You have lots of good clinical info at your hands.  I would like to add that in the meantime, if you can, try and relax.  Iknow stress was a factor for my BC.  Try to get your immunity up and strong to prepare for battle.  There is lots of information regarding food and nutrition posted all over these boards. What is your regimen or therapy thread is very informative in terms of supplements and diet.  I know alternative medical debates can get heated and I find that those stress me out too much to get involved in so its all up to the individual but I will say that I finished chemo and am now ready to do vitamin c drips to destroy any rogues left over.   Here's an abstract on vitamin c drips. http://www.liebertonline.com/doi/abs/10.1089/act.2009.15107  I think it's important how its noted in the abstract that the higher dosage of vitamin c was where there was benefit as to destroy the cancer.

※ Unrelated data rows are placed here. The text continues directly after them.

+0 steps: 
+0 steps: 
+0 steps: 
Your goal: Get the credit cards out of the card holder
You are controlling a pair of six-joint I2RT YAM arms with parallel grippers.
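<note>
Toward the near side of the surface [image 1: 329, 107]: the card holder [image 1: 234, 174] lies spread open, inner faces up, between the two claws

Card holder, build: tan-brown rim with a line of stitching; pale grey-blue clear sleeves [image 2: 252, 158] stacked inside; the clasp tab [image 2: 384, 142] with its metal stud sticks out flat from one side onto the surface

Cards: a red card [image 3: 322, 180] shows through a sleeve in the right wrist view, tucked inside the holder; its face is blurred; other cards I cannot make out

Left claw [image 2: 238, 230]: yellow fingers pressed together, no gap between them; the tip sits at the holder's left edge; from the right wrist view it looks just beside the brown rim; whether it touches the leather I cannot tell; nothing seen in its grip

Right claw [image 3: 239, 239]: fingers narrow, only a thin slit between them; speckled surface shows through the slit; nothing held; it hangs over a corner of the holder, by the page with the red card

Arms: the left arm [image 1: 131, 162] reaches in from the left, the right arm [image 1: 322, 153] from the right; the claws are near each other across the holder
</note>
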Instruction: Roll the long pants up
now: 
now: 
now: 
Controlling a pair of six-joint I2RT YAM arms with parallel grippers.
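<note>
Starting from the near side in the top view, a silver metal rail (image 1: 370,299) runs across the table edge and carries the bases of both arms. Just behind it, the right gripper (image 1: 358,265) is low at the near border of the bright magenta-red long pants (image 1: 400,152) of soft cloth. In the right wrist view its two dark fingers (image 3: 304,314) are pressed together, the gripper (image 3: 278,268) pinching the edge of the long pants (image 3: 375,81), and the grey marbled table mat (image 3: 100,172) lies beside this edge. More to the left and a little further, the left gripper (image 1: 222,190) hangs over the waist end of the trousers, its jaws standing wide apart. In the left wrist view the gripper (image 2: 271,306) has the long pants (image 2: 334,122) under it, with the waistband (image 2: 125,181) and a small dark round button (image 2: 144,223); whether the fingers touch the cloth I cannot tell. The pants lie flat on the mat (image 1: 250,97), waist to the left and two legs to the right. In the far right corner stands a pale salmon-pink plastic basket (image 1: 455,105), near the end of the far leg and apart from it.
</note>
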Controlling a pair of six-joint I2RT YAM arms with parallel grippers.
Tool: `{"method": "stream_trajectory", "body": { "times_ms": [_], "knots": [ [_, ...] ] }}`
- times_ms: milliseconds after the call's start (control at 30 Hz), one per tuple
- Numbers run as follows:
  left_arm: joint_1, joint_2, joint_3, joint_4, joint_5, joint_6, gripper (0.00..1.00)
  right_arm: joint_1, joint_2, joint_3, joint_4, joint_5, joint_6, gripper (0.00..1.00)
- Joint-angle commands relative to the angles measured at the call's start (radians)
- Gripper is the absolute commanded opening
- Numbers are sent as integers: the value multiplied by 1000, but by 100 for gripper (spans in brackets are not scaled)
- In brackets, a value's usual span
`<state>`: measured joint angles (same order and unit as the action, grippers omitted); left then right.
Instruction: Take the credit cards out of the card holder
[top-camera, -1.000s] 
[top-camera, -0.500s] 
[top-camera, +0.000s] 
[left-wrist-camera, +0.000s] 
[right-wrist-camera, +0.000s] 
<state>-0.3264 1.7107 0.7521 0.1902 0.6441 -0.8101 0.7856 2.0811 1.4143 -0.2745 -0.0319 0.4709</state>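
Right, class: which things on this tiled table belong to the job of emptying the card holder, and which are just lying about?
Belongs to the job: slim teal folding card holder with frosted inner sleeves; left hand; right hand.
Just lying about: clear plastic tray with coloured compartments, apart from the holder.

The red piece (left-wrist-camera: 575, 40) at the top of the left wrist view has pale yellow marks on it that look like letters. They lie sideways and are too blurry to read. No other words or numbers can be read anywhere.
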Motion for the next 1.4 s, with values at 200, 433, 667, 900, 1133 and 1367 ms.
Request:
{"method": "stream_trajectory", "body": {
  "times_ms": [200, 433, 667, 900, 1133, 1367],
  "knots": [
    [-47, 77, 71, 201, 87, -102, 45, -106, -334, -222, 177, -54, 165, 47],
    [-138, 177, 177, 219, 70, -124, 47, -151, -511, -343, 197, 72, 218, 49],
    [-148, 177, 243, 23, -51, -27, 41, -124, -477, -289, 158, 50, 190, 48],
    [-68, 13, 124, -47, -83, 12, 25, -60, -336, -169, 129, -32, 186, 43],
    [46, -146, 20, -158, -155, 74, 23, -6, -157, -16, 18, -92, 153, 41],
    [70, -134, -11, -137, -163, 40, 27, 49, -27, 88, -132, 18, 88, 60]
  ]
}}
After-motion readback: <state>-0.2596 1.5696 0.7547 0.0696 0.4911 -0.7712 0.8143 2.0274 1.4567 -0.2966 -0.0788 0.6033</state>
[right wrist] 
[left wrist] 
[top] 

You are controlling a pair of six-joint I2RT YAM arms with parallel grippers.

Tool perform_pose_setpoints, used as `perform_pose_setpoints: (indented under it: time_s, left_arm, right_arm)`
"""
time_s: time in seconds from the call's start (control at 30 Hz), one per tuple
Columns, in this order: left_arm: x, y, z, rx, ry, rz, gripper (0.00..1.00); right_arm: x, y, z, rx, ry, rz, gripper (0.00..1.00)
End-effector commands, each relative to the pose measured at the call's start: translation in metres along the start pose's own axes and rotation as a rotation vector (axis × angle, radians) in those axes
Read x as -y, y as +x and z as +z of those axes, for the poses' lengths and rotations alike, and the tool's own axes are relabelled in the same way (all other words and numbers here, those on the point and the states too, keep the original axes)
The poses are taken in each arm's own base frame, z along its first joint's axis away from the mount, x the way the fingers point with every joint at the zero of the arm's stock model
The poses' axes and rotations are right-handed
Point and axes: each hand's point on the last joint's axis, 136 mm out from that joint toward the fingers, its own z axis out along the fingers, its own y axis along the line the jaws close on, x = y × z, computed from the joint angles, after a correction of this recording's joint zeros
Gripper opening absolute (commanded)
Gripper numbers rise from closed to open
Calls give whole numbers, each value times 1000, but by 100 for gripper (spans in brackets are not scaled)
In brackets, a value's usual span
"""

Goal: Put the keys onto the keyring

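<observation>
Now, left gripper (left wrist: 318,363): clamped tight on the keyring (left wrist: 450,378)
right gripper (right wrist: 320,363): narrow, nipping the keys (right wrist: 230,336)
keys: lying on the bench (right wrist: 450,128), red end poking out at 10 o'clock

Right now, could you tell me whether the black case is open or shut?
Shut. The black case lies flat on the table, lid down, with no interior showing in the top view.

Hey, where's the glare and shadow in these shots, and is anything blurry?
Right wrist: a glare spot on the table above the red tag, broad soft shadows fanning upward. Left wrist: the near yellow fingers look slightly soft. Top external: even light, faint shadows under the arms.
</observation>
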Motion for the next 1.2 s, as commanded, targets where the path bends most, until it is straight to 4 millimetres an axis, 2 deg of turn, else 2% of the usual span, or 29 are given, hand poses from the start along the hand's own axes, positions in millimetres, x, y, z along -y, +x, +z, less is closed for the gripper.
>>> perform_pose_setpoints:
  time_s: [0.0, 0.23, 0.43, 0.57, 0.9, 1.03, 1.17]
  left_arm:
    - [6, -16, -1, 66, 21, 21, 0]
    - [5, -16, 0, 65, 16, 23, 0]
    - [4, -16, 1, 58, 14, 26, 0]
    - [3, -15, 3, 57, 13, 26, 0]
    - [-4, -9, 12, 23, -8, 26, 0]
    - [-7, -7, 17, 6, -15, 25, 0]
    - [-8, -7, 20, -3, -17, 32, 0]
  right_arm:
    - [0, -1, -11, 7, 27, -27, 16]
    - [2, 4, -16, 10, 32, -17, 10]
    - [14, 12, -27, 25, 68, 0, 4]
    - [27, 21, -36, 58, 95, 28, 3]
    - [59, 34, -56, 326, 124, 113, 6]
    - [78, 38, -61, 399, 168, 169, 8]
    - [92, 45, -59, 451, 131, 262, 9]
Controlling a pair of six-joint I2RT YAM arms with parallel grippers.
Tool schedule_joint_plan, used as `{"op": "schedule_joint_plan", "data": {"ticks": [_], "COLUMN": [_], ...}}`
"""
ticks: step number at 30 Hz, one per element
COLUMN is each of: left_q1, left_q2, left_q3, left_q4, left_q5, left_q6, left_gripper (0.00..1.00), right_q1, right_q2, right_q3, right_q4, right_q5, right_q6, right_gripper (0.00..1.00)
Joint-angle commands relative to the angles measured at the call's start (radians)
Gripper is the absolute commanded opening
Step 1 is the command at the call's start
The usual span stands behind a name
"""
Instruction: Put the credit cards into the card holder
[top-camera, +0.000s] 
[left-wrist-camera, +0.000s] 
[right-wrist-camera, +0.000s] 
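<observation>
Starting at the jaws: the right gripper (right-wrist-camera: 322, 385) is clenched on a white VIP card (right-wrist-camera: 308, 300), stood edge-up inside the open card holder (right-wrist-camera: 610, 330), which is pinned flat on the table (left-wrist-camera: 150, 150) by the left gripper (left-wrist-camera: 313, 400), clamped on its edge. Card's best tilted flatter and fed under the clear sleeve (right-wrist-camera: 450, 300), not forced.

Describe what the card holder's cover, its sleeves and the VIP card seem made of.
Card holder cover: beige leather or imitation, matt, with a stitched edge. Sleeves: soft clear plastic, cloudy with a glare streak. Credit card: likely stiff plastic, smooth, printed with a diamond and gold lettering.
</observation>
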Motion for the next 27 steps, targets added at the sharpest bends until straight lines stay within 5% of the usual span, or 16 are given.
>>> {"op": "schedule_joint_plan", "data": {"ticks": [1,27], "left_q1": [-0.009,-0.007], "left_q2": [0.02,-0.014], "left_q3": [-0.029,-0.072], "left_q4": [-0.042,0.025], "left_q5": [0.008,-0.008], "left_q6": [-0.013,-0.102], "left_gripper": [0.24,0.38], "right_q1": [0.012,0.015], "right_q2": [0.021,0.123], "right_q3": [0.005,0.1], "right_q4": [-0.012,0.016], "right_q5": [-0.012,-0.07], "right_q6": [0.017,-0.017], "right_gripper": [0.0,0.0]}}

you have lots of advice from a lot of women going thru or who have been thru this so hang in there - its scary and it sucks but don't give up - never, ever give up!!

IKaren, as I told you, if you can get to Northern CA and find a trial here, you have a place to stay. 

I don't think she's gettting good treatment at all.  I am sure there are wonderful doctors in England but your oncologist isn't one of them.  I would find another immediately.

My tumor was painful too - I can understand wanting it out.  On the other hand  - you'll be taking away and important diagnostic feature for triple negs.

Can you get a 2nd opinion with another oncologist before you have surgery?